I'd consider 12-24 nights each year of disrupted sleep way too frequent. I have a hard time falling asleep as it is. I don't need thoughtless neighbors making it worse. And if I had to get up, get dressed, trek over to the neighbors house to ask them to Shut It, Already, there's no way I'd be getting back to sleep.


here is the issue though, if we were disrupting them that much. All the times in between those "12-24 nights" where my DH was borrowing an item from them or them from us, I would think they would have mentioned it. They haven't so how do WE know, we were bothering them? We know about that time 8 months ago but that's all we know.

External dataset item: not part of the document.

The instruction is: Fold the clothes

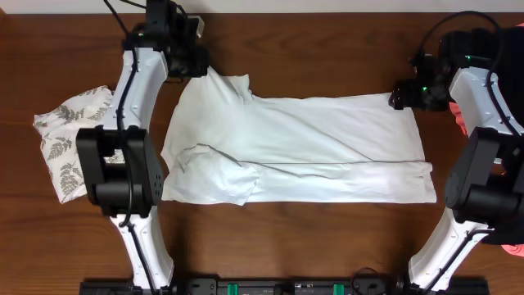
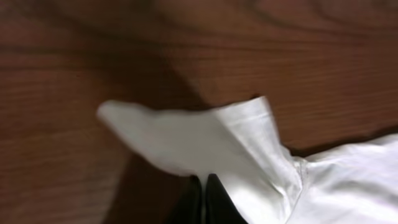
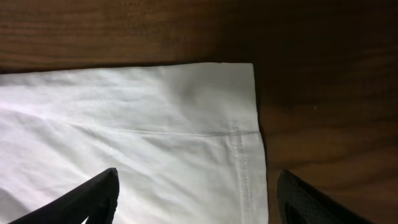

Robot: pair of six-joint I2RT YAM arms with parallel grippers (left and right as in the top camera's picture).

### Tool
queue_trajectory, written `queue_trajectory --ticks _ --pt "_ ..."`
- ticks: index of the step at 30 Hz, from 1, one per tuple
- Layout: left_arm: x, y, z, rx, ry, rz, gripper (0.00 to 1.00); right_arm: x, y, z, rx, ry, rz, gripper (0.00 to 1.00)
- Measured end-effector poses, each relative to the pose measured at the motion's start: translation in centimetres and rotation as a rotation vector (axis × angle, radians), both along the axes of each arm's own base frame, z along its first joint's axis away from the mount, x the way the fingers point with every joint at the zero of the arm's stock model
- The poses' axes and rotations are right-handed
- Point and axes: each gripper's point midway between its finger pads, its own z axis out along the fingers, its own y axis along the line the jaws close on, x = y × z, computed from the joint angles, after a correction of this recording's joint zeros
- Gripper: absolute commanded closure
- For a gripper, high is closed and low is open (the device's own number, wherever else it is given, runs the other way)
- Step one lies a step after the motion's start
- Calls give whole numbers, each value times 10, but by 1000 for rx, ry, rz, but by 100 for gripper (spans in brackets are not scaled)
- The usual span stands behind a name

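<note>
Now the white shirt (image 1: 303, 143) lies spread across the wooden surface (image 1: 327, 33). Left pincer (image 2: 203, 200) is clamped shut on the sleeve at the shirt's far left corner, holding it raised. Right pincer (image 3: 198, 199) hovers wide open over the far right hem corner. Leaf-print cloth (image 1: 70, 139) sits bunched off left.

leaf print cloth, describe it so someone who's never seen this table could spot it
On the wooden table, look past the left arm from the big white T-shirt spread in the middle. The leaf-print cloth lies crumpled on the left side, the only patterned piece: cream with grey-green fern leaves.
</note>
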Motion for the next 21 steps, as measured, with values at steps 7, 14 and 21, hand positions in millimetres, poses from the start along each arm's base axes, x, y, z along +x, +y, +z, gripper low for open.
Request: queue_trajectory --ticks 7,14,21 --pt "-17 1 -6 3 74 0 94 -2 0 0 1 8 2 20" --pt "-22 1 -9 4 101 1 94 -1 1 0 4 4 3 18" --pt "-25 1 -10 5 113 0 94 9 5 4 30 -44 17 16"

They've spoken to you about this in the past and you still continue to do it 1-2 times a month. I'm sorry but I think you are being extremely rude.


but see that was different, this lady (my old boss) was LOUD, I mean her voice could carry yards over. We were getting tired of it and said if we want to have gatherings, we can't invite her anymore because she is abnormally loud. None of our other friends are loud like that. We speak quietly, there is no reason not too. We are sitting around a small fire lol, this lady just didn't know how to tone her voice down.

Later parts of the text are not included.